News Release

Navigating the brain for sense of direction as paradigm for higher cognitive functions

Maybe Bill Bradley had it right: 'A sense of where you are' yields clues to how we think, as well as what makes a star athlete

Peer-Reviewed Publication

American Physiological Society

'A sense of where you are' gives clues to how we think as well as what makes a star athlete

BETHESDA, Md. (Oct. 3, 2005) – It's often said that the key to Bill Bradley's basketball success was summed up in the title of the 1965 book by John McPhee, "A sense of where you are." Bradley always seemed to know where all nine other players were, where Bradley himself was in relation to the basket – and where the open spot was to be found for his stylized jump shot.

"Navigation is a very interesting problem: It's very abstract and involves a high level of higher integrative, cognitive skills," noted Patricia E. Sharp, of Bowling Green State University. "And it turns out that the humble laboratory rat probably solves navigational problems about as well as we do," she adds.

Sharp and her collaborator Shawnda Turner-Williams measured the electrical firing of 51 individual cells in the medial mammillary nucleus of five rats' brains – "to our knowledge…the first recordings from medial mammillary body cells in awake animals," according to their research paper.

The paper "Movement-related correlates of single cell activity in the medial mammillary nucleus of the rat during a pellet-chasing task," appears in the Journal of Neurophysiology, published by the American Physiological Society.

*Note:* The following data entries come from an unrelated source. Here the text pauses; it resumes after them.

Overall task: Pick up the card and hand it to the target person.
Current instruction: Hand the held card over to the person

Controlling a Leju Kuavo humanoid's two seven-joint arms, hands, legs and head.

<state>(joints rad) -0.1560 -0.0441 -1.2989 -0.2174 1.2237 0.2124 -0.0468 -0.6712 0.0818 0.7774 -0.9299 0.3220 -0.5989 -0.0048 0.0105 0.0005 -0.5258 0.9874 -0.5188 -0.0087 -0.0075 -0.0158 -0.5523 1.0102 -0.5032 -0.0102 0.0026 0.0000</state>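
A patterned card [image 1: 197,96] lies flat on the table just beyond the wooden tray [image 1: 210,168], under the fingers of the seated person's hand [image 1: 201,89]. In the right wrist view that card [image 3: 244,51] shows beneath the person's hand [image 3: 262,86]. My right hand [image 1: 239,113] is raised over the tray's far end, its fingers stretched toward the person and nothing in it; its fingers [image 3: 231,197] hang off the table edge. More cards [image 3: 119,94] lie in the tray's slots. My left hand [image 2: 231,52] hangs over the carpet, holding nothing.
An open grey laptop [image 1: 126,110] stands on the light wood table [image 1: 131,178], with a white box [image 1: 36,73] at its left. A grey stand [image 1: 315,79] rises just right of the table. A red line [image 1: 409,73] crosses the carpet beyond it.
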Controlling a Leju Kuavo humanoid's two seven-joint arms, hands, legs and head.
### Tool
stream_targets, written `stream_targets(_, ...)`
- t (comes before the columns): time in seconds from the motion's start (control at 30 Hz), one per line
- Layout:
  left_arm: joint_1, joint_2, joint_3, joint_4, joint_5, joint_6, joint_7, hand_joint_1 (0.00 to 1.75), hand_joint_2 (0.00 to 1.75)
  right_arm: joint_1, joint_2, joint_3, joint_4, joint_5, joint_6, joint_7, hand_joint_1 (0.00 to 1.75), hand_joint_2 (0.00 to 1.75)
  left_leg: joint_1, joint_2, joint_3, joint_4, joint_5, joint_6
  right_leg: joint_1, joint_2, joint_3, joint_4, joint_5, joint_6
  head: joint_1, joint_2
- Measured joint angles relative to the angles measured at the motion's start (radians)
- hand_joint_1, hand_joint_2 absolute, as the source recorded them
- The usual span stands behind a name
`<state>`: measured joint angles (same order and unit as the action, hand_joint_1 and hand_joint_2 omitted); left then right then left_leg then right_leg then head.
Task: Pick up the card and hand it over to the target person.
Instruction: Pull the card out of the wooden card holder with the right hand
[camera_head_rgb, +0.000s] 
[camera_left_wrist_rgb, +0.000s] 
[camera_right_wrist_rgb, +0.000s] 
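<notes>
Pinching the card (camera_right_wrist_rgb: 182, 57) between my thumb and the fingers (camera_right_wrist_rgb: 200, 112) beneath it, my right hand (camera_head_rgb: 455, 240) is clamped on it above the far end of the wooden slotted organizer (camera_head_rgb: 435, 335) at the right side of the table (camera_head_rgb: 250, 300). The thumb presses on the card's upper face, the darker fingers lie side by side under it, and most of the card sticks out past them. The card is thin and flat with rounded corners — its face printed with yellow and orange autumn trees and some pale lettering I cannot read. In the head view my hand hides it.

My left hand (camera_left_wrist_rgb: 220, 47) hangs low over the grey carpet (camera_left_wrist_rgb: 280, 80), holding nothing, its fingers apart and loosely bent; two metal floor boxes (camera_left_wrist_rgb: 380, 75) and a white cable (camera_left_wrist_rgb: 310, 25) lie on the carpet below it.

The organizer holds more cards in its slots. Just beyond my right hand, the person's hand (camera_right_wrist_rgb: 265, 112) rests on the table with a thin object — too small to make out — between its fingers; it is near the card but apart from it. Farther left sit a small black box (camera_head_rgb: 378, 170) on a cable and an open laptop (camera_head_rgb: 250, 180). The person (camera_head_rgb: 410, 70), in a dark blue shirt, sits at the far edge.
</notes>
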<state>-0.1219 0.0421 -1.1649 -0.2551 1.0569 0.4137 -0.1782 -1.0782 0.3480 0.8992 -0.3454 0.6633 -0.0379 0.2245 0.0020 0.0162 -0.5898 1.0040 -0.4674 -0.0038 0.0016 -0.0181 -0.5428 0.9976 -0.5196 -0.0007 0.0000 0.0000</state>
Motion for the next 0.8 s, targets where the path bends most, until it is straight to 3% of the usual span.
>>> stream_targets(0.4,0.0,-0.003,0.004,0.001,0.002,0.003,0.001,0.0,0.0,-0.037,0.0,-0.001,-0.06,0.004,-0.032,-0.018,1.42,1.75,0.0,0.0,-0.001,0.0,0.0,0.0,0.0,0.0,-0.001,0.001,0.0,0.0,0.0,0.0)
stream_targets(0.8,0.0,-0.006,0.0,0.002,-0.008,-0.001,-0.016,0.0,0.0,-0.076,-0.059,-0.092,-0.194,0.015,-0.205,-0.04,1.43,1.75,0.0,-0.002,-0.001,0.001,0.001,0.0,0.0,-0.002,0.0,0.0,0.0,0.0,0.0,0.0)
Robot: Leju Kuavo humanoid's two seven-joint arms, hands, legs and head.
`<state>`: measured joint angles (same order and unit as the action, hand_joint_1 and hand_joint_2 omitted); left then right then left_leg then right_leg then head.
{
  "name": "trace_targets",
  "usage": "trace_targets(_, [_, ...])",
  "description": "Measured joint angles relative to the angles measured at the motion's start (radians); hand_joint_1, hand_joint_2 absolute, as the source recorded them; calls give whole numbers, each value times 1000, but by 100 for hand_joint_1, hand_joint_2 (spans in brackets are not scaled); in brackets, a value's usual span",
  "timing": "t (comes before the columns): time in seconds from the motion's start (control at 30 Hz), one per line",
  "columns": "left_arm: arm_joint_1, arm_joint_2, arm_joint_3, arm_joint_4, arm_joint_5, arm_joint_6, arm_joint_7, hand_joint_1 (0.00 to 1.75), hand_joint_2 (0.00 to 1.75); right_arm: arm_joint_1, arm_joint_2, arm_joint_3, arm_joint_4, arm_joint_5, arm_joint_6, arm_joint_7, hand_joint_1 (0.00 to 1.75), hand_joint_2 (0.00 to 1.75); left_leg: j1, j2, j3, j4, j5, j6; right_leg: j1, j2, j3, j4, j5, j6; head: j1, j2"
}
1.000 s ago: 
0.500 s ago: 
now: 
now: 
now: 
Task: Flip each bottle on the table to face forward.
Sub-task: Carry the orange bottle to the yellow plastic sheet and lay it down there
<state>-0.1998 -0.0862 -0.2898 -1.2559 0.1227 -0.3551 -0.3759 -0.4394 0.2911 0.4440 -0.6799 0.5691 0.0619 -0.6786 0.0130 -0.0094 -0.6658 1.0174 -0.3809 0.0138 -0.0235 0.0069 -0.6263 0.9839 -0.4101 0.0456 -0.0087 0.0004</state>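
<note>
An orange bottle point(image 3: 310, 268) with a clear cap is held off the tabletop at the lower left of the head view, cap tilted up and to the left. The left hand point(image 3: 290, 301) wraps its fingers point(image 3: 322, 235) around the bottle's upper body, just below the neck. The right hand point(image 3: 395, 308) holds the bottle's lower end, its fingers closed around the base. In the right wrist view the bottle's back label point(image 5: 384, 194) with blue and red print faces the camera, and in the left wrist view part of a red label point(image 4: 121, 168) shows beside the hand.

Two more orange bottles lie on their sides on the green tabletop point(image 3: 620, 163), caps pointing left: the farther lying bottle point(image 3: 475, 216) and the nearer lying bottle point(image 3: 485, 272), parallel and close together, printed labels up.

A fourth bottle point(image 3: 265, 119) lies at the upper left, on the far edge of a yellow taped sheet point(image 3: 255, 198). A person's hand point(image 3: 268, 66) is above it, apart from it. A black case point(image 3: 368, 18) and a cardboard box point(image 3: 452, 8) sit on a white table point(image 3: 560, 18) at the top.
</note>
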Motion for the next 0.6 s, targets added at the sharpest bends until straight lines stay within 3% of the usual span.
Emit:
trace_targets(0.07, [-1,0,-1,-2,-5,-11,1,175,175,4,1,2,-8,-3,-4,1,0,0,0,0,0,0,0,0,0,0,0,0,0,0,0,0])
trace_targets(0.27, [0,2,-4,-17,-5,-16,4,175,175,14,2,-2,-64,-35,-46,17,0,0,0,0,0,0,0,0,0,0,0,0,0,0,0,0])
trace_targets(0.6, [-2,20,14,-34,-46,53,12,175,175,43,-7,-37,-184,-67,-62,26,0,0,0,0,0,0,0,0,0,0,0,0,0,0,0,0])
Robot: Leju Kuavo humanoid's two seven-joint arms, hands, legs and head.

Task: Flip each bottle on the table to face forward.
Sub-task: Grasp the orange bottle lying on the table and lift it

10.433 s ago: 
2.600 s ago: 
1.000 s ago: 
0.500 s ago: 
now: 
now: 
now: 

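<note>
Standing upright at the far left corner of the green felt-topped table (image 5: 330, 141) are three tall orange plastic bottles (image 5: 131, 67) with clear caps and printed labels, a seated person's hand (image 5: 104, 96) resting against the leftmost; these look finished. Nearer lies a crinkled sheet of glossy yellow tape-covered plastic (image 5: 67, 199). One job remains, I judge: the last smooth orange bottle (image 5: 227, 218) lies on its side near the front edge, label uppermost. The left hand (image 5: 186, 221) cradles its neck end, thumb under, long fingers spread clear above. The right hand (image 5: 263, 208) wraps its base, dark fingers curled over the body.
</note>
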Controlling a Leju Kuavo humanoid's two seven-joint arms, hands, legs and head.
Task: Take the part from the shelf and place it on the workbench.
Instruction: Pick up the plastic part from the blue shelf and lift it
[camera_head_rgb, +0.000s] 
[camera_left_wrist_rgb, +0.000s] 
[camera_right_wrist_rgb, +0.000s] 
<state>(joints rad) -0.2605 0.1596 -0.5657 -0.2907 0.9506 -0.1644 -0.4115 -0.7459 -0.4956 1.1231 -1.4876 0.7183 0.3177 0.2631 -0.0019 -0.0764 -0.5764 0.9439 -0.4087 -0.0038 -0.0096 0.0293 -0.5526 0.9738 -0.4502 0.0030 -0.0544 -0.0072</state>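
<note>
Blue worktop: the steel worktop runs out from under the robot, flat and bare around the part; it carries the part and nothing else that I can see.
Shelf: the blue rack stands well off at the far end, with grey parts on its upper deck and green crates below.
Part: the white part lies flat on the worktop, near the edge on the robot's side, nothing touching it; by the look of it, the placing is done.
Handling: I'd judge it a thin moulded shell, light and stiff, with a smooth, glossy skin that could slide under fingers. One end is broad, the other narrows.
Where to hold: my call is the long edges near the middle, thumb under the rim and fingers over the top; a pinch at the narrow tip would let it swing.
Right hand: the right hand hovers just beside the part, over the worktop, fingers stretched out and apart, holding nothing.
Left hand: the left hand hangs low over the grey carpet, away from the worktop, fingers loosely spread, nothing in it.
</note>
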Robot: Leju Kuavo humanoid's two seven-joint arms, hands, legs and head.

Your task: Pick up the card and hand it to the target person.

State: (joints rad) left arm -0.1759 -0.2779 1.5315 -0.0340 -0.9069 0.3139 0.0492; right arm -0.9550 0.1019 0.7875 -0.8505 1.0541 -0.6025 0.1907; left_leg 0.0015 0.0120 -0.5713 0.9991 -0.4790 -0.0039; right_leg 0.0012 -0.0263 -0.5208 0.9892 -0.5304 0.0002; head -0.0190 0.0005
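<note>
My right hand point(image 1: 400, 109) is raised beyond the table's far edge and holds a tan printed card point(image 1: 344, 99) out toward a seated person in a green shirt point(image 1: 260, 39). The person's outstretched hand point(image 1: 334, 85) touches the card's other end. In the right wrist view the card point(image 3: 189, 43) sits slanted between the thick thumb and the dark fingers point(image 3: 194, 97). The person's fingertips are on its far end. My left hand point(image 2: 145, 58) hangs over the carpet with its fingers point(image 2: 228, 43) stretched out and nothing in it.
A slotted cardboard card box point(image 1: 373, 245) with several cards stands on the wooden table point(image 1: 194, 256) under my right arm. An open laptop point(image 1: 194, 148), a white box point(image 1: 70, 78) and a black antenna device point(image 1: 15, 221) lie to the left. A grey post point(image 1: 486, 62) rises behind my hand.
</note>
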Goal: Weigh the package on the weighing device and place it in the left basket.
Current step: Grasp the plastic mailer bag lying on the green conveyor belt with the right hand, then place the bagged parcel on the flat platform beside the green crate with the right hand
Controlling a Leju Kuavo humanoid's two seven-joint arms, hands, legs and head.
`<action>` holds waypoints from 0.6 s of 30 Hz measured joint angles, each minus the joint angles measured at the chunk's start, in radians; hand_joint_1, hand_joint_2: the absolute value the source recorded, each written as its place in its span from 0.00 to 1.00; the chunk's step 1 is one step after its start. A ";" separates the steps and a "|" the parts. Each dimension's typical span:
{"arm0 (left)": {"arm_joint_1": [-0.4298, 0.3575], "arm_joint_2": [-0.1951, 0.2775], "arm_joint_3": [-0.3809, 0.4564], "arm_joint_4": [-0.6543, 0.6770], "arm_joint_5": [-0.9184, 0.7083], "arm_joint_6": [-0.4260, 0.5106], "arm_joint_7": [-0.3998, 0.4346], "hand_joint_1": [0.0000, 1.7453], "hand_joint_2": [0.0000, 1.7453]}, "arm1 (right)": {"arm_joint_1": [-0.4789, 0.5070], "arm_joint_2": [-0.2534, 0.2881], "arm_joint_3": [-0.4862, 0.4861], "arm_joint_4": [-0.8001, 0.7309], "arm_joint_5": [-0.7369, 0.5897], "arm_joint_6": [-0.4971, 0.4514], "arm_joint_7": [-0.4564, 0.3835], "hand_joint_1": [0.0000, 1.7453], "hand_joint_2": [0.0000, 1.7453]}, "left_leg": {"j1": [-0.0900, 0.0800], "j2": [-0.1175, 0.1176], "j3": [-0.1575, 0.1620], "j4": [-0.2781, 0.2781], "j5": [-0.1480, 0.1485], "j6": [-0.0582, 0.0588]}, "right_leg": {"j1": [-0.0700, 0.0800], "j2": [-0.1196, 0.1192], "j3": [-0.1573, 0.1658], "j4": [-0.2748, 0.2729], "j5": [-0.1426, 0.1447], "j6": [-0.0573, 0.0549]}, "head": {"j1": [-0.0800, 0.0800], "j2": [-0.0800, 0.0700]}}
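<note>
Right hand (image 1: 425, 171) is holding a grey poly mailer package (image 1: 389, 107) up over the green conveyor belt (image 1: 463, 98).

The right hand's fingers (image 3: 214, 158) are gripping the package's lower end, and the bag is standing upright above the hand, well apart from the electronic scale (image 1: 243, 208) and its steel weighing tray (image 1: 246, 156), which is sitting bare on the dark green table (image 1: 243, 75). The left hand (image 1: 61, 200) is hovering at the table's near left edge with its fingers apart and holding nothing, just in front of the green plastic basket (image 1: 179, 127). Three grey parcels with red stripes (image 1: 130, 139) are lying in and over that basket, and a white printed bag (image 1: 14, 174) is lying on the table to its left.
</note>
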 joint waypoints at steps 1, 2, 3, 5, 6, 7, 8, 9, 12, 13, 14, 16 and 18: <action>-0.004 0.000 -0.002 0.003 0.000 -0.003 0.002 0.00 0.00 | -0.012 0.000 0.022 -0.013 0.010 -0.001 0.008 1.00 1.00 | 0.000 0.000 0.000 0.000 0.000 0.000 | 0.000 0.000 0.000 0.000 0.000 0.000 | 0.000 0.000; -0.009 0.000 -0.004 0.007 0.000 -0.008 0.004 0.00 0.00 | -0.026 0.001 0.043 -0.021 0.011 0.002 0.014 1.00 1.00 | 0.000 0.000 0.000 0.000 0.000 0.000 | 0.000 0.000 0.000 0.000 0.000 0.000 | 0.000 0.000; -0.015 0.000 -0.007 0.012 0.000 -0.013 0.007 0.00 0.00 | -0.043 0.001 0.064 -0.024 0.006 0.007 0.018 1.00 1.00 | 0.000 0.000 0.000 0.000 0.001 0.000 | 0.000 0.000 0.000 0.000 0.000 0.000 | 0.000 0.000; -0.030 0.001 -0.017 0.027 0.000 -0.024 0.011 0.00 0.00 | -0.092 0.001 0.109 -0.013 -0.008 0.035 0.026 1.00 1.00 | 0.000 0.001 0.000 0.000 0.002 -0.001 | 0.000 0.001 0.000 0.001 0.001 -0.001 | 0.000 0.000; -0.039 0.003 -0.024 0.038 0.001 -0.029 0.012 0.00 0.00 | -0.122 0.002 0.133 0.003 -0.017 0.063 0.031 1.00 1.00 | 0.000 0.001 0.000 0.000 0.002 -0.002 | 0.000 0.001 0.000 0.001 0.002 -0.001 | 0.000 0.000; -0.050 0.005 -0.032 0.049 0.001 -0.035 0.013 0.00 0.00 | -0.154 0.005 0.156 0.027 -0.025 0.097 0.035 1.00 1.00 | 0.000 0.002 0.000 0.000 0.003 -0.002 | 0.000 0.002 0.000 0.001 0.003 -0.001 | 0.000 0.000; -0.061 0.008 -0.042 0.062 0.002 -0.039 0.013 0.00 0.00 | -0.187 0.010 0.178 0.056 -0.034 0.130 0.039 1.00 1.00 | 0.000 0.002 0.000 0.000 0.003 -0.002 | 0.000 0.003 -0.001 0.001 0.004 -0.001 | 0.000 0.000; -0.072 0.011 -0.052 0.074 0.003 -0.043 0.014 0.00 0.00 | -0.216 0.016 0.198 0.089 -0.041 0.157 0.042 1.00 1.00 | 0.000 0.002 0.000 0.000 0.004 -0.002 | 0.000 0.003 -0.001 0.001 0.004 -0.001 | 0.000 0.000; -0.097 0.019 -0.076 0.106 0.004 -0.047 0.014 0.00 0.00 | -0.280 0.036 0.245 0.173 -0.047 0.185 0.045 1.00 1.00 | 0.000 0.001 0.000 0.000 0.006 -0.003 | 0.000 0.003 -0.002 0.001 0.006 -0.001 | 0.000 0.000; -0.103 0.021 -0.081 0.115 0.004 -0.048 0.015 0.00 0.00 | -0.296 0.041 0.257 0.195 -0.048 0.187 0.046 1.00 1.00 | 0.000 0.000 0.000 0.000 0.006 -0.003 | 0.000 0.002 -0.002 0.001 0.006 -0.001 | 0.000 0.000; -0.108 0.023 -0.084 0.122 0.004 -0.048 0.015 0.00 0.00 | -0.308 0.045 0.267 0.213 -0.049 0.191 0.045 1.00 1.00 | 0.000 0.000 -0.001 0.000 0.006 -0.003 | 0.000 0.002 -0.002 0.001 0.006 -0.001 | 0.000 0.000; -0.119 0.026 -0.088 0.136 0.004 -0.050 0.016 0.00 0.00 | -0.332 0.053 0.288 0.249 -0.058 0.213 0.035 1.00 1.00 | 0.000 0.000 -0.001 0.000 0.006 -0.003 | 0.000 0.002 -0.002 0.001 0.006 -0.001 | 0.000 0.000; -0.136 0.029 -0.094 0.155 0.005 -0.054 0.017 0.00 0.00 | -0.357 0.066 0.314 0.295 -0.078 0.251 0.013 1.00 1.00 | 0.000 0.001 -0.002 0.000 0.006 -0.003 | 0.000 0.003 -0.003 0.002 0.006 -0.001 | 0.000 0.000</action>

Cell firing rates indicate "unambiguous" left-right turning, correlate to speed

Sharp and Turner-Williams found that about one-third (17 of 51) of the cells "showed a significant, closely timed relationship to angular head motion" meaning that "the cell population rate vector provides an unambiguous indication of whether the movement trajectory is to the left or to the right," according to the paper. "In addition to these angular head velocity correlates, many (nearly 60%) of the cells were correlated with running speed. The majority of these showed a positive correlation, so that faster running was accompanied by higher firing rates," the paper noted.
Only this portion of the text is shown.